**WHAT IS BEING ASKED:**
For the data below, please report each line where the word "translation" is found.

**MATERIAL TO PROCESS:**
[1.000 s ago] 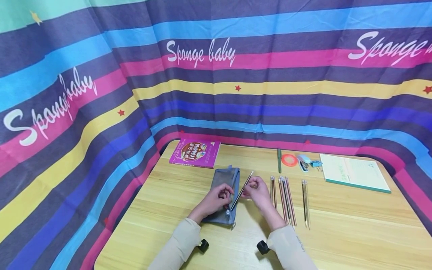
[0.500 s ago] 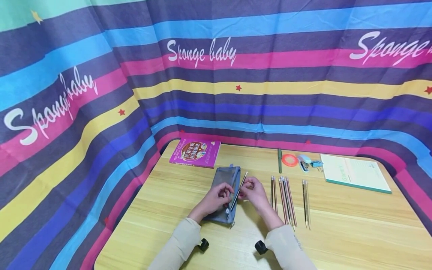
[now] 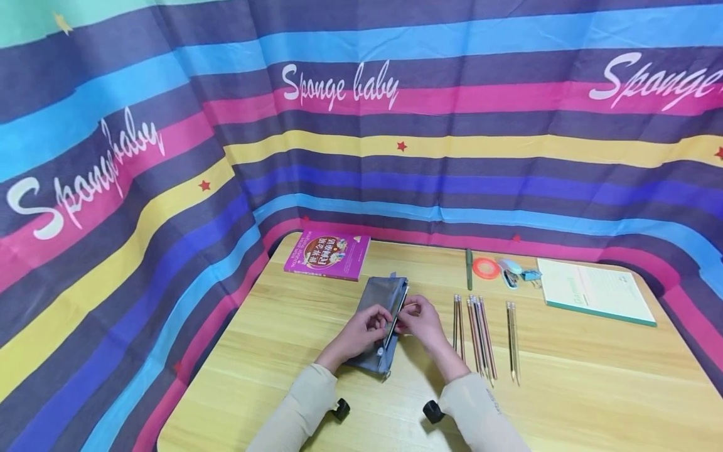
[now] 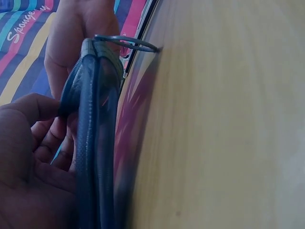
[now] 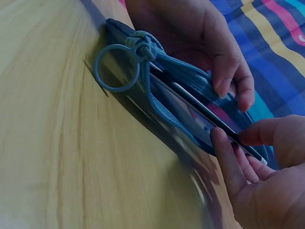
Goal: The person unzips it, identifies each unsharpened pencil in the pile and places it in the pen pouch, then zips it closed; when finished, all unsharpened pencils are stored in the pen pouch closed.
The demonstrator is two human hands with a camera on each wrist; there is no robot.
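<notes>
A grey-blue zippered pencil case (image 3: 380,295) lies at the table's middle, its zip edge gaping open. My left hand (image 3: 361,329) pinches one lip of that opening between thumb and fingers; the left wrist view shows the thumb on the zip edge (image 4: 66,98). In the right wrist view a dark pencil (image 5: 200,107) lies lengthwise within the opening, between the two zip edges. My right hand (image 5: 271,176) holds it near its pale-tipped end, thumb and fingers at the case's mouth. A ring pull (image 5: 97,71) hangs from the near zip end.
Right of the case lie pencils in groups: a pair (image 3: 458,314), several (image 3: 480,339) and another pair (image 3: 513,339). Along the back are a purple book (image 3: 327,254), a green pen (image 3: 469,270), orange tape (image 3: 486,268), a stapler (image 3: 510,273), blue clips (image 3: 531,275) and a notepad (image 3: 599,292).
My right hand has moved left and lowered the pencil from a slant across the opening to lying along it inside the case. My left hand keeps hold of the case's edge.
</notes>
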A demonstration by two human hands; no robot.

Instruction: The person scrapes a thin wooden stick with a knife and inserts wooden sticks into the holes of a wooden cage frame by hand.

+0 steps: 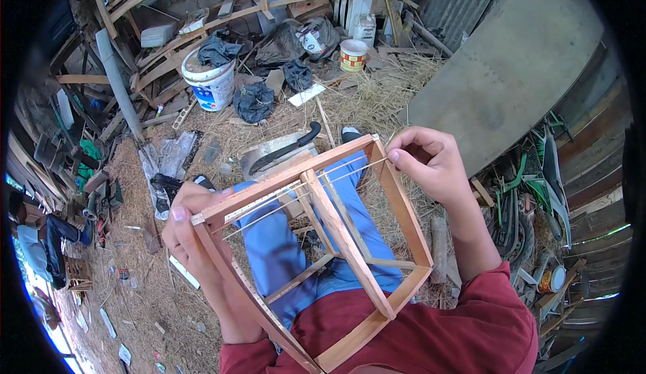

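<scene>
A box-shaped wooden frame (350, 239) rests tilted over my lap, with a middle bar (340, 229) across its open side. My left hand (192, 222) is closed round the frame's left corner. Thin light sticks (269, 210) run across the frame just inside its far rail (289, 177) and through the middle bar. At the right corner, my right hand (420, 162) pinches thumb against finger at the end of a thin stick. Beyond the far rail a knife with a black handle (306, 136) lies on a board (259, 152).
A white bucket (212, 85) with black plastic on it stands at the far left, and a smaller tub (353, 56) farther back. A large grey sheet (511, 71) leans at the right. Another person (50, 239) sits at the far left. Straw covers the ground.
</scene>
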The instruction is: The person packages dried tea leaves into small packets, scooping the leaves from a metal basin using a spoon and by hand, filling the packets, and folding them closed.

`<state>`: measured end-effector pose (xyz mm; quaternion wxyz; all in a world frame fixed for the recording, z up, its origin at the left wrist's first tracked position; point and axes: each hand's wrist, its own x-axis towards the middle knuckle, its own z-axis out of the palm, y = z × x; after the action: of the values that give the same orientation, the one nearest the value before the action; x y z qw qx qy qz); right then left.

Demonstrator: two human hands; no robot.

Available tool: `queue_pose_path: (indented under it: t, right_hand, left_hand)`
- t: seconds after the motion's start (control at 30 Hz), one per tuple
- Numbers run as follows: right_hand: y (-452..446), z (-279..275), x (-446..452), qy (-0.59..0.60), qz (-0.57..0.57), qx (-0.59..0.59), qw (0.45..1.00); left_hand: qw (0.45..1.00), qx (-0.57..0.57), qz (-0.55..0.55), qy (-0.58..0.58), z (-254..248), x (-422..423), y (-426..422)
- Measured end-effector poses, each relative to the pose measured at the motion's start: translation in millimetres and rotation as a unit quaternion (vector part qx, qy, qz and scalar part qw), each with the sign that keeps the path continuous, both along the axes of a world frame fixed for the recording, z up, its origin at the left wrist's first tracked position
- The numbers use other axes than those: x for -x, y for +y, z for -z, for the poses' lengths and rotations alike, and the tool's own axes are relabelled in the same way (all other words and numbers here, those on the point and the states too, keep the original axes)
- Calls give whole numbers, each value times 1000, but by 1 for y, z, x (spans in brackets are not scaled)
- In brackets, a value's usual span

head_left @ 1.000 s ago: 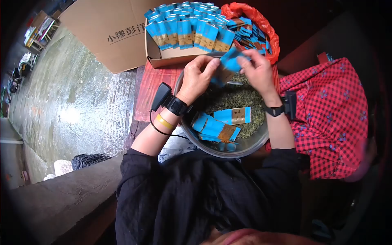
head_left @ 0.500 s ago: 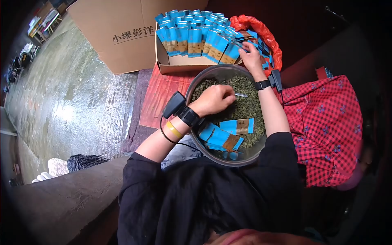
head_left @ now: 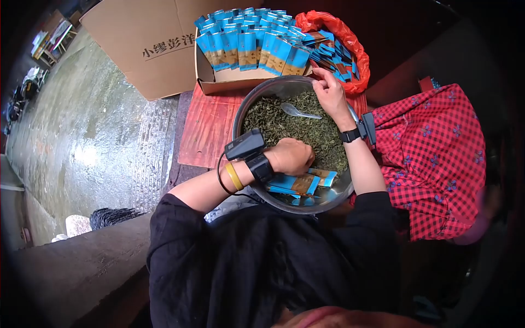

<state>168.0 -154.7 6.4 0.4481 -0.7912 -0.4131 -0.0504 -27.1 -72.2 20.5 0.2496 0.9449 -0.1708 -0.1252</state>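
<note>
A metal basin holds dried green leaves, which look like tea. A clear spoon lies on the leaves. Near the basin's front, my left hand is curled over a pile of blue-and-brown packets; its fingertips are down at the pile's upper edge and what they hold is hidden. My right hand is above the basin's right rear rim, fingers partly stretched and apart, with nothing visible in them. Beyond it, a carton tray holds rows of upright blue packets.
A red plastic bag with more packets stands right of the tray. Behind is a large cardboard flap. The basin and tray are by a red board. Red checked cloth lies to the right.
My right hand has come back from the packets in the tray to the basin rim. My left hand has moved down from the spoon to the packet pile, leaving the spoon on the leaves.
</note>
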Motion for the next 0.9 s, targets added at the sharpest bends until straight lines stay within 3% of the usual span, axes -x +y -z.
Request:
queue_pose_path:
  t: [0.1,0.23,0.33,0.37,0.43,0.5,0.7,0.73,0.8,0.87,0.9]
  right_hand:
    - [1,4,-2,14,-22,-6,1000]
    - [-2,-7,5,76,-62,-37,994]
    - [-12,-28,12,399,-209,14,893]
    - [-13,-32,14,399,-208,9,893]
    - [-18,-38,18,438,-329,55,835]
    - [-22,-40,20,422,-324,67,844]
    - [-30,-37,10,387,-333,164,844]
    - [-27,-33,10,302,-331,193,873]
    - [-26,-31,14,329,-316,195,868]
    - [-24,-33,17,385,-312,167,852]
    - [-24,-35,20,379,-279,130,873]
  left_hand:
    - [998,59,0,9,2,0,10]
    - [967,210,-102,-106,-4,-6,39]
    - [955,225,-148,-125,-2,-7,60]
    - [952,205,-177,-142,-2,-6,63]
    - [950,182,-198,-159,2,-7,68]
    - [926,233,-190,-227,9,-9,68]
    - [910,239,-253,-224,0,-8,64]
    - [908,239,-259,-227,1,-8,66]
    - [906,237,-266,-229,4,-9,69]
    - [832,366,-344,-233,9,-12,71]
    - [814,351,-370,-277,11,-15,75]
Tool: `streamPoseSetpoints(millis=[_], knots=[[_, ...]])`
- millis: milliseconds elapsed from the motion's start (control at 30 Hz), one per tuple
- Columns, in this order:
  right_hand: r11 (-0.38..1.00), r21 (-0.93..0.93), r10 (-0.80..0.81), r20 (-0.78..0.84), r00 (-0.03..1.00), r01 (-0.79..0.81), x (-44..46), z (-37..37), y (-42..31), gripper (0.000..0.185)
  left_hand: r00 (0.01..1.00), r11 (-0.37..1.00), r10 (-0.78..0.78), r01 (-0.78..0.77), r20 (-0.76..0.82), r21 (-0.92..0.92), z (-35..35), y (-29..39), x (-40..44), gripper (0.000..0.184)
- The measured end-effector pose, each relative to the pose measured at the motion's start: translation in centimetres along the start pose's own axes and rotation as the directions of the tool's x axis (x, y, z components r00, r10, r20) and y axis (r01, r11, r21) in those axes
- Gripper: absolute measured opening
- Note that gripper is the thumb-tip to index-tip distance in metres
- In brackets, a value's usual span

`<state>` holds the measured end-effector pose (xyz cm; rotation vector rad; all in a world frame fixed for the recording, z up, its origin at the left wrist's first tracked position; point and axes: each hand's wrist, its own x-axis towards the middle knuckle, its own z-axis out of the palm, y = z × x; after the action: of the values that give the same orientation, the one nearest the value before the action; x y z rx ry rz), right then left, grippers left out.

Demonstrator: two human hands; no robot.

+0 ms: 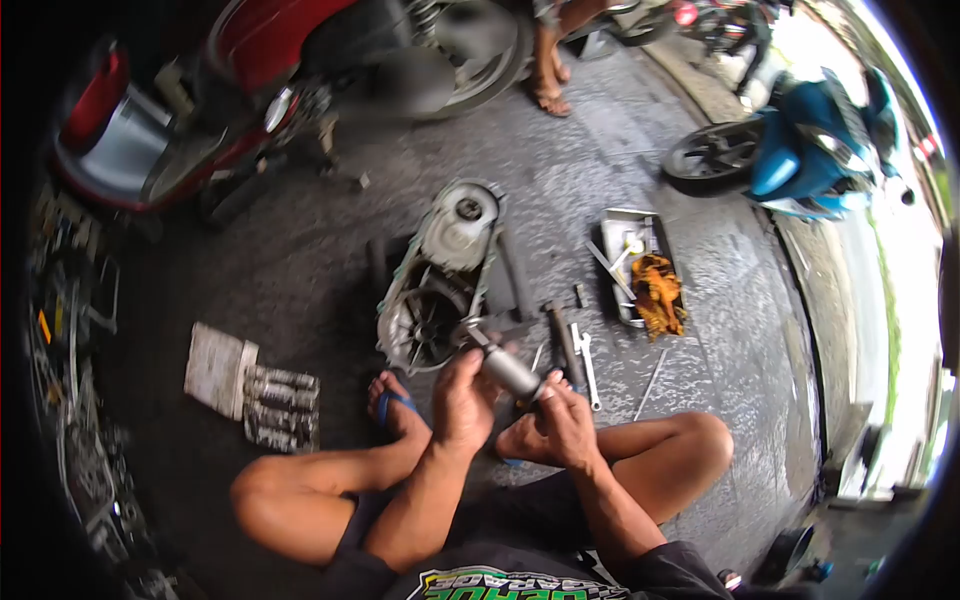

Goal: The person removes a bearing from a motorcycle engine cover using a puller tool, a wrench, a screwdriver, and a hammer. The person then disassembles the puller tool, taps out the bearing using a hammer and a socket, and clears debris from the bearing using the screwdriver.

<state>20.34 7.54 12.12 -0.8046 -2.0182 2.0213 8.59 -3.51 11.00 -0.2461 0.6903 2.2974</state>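
Observation:
Between my two hands is a grey metal cylindrical tool (512, 374), held at a slant; its far end is blurred, and I cannot make out its exact kind. My left hand (466, 405) is closed around the far end, thumb up. My right hand (568, 424) grips the near end with bent fingers. Just beyond them an open engine crankcase (468, 232) rests on the floor, its round hollow facing up. Right of the tool lie a hammer (563, 340) and a combination wrench (589, 372).
A metal tray (612, 222) holds tools and an orange rag (658, 298). At left lies an open case (215, 370) with a row of metal pieces (282, 408). A red motorcycle (265, 40), a blue scooter (800, 140) and another person's foot (552, 95) are farther off.

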Motion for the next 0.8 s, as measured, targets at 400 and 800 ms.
streamPoseSetpoints(millis=[400, 800], knots=[[0.937, -0.248, -0.243, 0.039, 0.969, 0.245, 1.8, -2.5, -15.9, 0.052, 0.978, 0.971, 0.036, 0.014, 0.203, -0.238, 10.6, 6.0, -0.3, 0.033], [0.473, -0.739, -0.52, 0.205, 0.829, 0.48, 1.4, -3.9, -21.2, 0.047, 0.999, 0.987, 0.032, -0.029, 0.016, -0.156, 14.5, 5.2, -1.1, 0.034]])
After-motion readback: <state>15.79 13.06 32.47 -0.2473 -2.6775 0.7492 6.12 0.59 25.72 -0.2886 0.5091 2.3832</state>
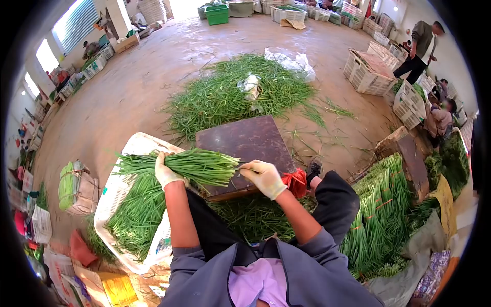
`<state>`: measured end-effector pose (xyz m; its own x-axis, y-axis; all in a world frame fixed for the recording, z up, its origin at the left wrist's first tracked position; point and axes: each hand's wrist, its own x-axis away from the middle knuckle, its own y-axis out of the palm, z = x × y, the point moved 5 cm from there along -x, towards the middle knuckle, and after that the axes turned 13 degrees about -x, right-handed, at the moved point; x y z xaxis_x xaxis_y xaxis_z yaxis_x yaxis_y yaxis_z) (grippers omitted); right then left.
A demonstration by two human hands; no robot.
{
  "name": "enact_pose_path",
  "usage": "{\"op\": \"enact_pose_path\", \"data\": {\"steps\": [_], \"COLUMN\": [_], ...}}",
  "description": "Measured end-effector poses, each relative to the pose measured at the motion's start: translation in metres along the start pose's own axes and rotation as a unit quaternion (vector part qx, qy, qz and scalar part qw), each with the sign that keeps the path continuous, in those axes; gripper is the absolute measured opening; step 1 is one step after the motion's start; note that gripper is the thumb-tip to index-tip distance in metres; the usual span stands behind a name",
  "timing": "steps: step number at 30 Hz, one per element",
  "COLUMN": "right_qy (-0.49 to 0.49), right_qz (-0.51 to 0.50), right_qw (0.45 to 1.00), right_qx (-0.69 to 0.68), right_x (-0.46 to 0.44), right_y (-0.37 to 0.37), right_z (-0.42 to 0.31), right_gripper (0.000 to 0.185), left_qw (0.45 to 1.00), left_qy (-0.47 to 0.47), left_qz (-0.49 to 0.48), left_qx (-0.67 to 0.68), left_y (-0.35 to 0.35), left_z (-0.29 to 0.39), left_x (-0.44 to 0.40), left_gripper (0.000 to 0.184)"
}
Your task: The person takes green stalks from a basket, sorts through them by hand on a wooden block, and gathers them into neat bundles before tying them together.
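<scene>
My left hand [168, 171], in a pale glove, is wrapped round a bunch of long green stalks [202, 166]. The stalks' pale cut ends point right, over a dark wooden board [245, 143]. At those ends my right hand [264, 177], gloved too, has its thumb and forefinger pinched together; what lies between them is too small to make out. Below my left hand a white crate [113, 204] holds loose green stalks [140, 215]. A red bundle of ties [295, 183] hangs at the board's right corner.
A heap of loose stalks [220, 97] lies beyond the board, with white plastic [294, 64] behind it. Tied bunches [383, 204] stand at my right. White crates [365, 74] and a standing person [424, 48] are farther right. A wrapped bundle [77, 188] sits left.
</scene>
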<state>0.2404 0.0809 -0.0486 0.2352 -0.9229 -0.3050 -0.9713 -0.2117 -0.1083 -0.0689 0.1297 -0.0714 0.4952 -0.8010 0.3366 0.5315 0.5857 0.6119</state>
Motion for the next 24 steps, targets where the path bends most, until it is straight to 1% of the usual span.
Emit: {"op": "enact_pose_path", "data": {"steps": [1,2,4,5,6,8,9,10,11,12,13,14,16,17,19,20,21,22,23,24], "right_qy": [-0.029,-0.029,0.023,0.088,0.089,0.165,0.225,0.226,0.25,0.269,0.273,0.271,0.284,0.283,0.268,0.268,0.266,0.261,0.244,0.245], "right_qz": [0.023,0.025,0.055,0.036,0.038,0.019,-0.012,-0.005,0.02,0.044,0.071,0.076,0.109,0.113,0.126,0.131,0.14,0.148,0.163,0.165], "right_qw": [0.997,0.997,0.99,0.993,0.993,0.986,0.972,0.972,0.95,0.915,0.905,0.904,0.864,0.864,0.889,0.887,0.885,0.885,0.894,0.893], "right_qx": [0.068,0.066,0.125,0.064,0.063,0.023,-0.07,-0.071,-0.185,-0.297,-0.32,-0.32,-0.401,-0.402,-0.349,-0.351,-0.355,-0.356,-0.339,-0.339], "right_x": [-0.001,-0.002,-0.003,-0.003,-0.003,-0.001,-0.004,-0.002,-0.001,0.0,0.0,0.0,0.005,0.006,0.006,0.008,0.007,0.004,0.004,0.006], "right_y": [0.005,0.009,0.012,0.014,0.016,0.023,0.03,0.032,0.034,0.037,0.037,0.035,0.033,0.033,0.033,0.035,0.035,0.035,0.036,0.036], "right_z": [0.003,0.008,0.023,0.031,0.032,0.043,0.059,0.068,0.075,0.079,0.086,0.082,0.076,0.076,0.075,0.079,0.083,0.087,0.083,0.085], "right_gripper": [0.022,0.022,0.026,0.035,0.035,0.048,0.059,0.059,0.061,0.063,0.06,0.06,0.055,0.055,0.049,0.049,0.047,0.046,0.041,0.041], "left_qw": [1.0,1.0,1.0,1.0,1.0,1.0,1.0,1.0,0.999,0.997,0.997,0.997,0.994,0.995,0.995,0.994,0.996,0.996,0.994,0.993], "left_qy": [-0.009,-0.017,-0.012,-0.009,-0.006,-0.004,-0.001,-0.004,0.031,0.067,0.069,0.066,0.085,0.082,0.071,0.063,0.053,0.053,0.061,0.067], "left_qz": [0.003,0.006,0.002,-0.001,-0.005,-0.008,-0.008,-0.012,-0.02,-0.029,-0.037,-0.041,-0.064,-0.052,-0.071,-0.087,-0.068,-0.073,-0.086,-0.094], "left_qx": [-0.004,-0.009,-0.003,0.004,0.011,0.008,0.006,0.002,-0.013,-0.028,-0.001,-0.003,0.024,0.02,0.014,0.011,-0.013,-0.012,0.012,0.034], "left_y": [0.002,0.004,0.007,0.008,0.01,0.011,0.011,0.012,0.015,0.019,0.021,0.022,0.021,0.022,0.019,0.018,0.018,0.017,0.018,0.015], "left_z": [-0.003,-0.005,-0.006,-0.007,-0.01,-0.019,-0.024,-0.03,-0.033,-0.035,-0.038,-0.039,-0.041,-0.04,-0.045,-0.046,-0.05,-0.052,-0.053,-0.054], "left_x": [0.004,0.006,0.011,0.013,0.015,0.019,0.022,0.026,0.032,0.038,0.043,0.043,0.042,0.045,0.04,0.041,0.046,0.044,0.041,0.041], "left_gripper": [0.022,0.021,0.021,0.021,0.021,0.02,0.019,0.019,0.018,0.017,0.015,0.015,0.015,0.014,0.013,0.013,0.014,0.014,0.015,0.015]}}
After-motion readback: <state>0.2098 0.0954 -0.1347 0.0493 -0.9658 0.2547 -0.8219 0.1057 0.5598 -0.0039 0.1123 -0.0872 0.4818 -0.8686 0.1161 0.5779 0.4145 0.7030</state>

**PROBLEM SOLUTION:**
- Measured end-effector poses, each relative to the pose measured at the motion's start: translation in millimetres and rotation as a unit quaternion (vector part qx, qy, qz and scalar part qw), each with the sign that keeps the path continuous, both along the axes of a world frame fixed for the recording, z up, its origin at the left wrist's first tracked position
- The measured end-effector pose, each relative to the pose measured at the motion's start: translation in centimetres along the start pose's own axes and rotation as the directions of the tool's x axis (x, y, z components r00, r10, r20) and y axis (r01, r11, r21) in those axes
  "description": "Measured end-effector poses, each relative to the pose measured at the motion's start: translation in metres along the start pose's own axes and rotation as a unit quaternion (vector part qx, qy, qz and scalar part qw), each with the sign that keeps the path continuous, in those axes; gripper is the absolute measured opening; step 1 is one step after the motion's start; note that gripper is the thumb-tip to index-tip distance in metres; the usual span stands behind a name",

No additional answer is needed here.